Let’s start with Delphi. It was a town in ancient Greece and site of a celebrated oracle of the god Apollo and Earth goddess Gaea, situated on the slope of Mount Parnassus, about six miles inland from the Gulf of Corinth and considered by the ancient Greeks to be the center of the earth. According to mythology, Apollo defeated the monstrous serpent Python that guarded Gaea and expelled her from the sanctuary, which he then shared with the god Dionysus. The priests at Delphi developed an elaborate ritual, centered on a chief priestess called Pythia. Her utterances (often with multiple meanings) were regarded as the words of Apollo, and the oracle was consulted by private citizens and public officials alike for solutions to various social, business, personal, military, etc., problems.
The Delphi Panel Approach (DPA) has its origin based – there are numerous versions – on the aforementioned oracle at Delphi in Greece (home of the author’s ancestors) that foretold the future. It is rumored that Alexander the Great violated the sacredness of Delphi by forcing Pythia to relent and provide the answer he desired. Since the middle of the late century, this method has been employed by a host of technical individuals – including your author – to solve complex analytical problems. Your author has modestly referred to it as the Theodore Panel Approach; most others refer to it as the aforementioned Delphi Panel Approach.
Here is how it works. Consider a complex risk calculation. At the simplest level, a group of experts are brought together to discuss a risk valuation in order to reach a consensus as to its most appropriate value. The procedure is iterative, with feedback between iterations and involves five steps once the experts have been chosen. These five steps are as follows:
- Select, in isolation, independent estimates of the risk and reasons for justification for the selected value.
- Provide the initial results and reasons of each expert to the other experts.
- Allow each expert to revise his or her initial estimate and provide the reasoning for any change to the initial value.
- Repeat Steps 1 through 3 until a “consensus” value is approached.
- Use the average of the final estimates as the best estimate of the risk.
In effect, the experts get locked in separate rooms, providing independent judgements, until some approach to convergence is achieved. Naturally, the experts (panelists) must be willing to share their knowledge, experience, and information with each other if this effort is to be successful. The experts are usually given at least one opportunity to reevaluate their original solution based upon an examination of the other group member’s response. The approach does not lend itself to precise analytical techniques but benefits from subjective judgements on a collective basis; Time and cost can make frequent group meetings unfeasible, but the efficiency of face-to-face meetings can be increased by a supplemental group communication process.
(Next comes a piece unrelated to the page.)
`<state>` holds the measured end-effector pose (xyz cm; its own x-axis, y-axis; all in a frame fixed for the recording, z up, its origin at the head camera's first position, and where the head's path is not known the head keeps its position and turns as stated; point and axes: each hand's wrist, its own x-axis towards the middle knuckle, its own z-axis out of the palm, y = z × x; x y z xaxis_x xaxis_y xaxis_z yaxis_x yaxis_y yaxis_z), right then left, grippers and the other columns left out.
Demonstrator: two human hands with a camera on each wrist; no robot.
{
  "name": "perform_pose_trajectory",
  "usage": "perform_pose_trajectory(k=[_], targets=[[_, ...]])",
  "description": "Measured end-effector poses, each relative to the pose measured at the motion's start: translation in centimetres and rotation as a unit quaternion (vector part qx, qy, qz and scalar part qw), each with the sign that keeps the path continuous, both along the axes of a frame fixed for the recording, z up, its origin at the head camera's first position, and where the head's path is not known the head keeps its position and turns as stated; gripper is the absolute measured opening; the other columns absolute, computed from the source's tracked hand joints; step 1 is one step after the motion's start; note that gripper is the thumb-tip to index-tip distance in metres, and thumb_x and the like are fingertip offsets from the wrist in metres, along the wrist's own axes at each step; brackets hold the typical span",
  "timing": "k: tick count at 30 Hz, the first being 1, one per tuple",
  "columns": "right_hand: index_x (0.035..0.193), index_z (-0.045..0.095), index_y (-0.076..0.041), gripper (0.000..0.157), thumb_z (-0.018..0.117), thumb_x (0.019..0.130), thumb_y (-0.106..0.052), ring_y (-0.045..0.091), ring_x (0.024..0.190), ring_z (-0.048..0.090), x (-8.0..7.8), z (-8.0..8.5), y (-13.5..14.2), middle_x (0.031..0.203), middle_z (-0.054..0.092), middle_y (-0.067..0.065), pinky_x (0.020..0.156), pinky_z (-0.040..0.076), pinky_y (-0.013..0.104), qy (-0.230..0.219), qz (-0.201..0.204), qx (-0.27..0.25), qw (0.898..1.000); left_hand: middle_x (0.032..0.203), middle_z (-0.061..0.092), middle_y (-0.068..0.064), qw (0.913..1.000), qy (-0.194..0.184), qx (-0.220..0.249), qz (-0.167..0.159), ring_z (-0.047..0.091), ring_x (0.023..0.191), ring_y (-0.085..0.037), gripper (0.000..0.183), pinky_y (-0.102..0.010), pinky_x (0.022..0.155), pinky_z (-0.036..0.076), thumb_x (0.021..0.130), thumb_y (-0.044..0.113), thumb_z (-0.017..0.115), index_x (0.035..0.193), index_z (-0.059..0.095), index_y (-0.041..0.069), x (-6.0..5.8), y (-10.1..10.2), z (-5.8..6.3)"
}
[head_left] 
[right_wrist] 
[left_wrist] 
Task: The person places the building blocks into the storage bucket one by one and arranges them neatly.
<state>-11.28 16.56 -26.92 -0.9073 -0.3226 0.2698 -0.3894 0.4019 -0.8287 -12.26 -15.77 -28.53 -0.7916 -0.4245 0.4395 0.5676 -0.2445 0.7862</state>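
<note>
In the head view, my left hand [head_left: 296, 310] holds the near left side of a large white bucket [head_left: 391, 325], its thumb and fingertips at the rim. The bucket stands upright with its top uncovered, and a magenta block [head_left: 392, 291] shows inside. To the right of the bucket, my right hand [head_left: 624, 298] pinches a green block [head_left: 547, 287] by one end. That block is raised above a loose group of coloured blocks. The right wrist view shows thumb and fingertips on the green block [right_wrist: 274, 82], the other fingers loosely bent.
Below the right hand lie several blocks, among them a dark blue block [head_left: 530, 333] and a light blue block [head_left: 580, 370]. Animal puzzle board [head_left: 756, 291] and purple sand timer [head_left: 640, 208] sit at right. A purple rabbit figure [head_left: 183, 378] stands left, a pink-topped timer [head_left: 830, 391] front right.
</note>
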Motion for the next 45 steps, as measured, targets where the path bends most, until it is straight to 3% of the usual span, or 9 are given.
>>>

A more recent approach replaces the panel members to a large degree by a computer which has been programmed to carry out the compilation of the panel results. This has the advantage of eliminating the delay caused in summarizing the results of each round from the panel, thereby turning the process into a near real-time communications system.
There are a host of present and past applications. A partial list is provided below.
- Generating current and historical data not accurately known or available
- Exploring urban and regional planning options
- Delineating the pros and cons associated with potential policy options
- Developing relationships in complex economic or social phenomena
- Obtaining priorities of personal values
- Obtaining priorities of social goals
- Quantifying budget allocations
- Justifying budget allocations
- Obtain priorities of military options
They say a picture is worth a thousand words. How about an example of the DPA? Here’s one that might presently be under consideration at the Pentagon. It concerns the monitoring tension(s) between the US and China. The military would like information on the probability China will launch a surprise nuclear attack on us. Obviously, there is no data, no past history, no source, and no references to refer to. What to do??? Hello DPA!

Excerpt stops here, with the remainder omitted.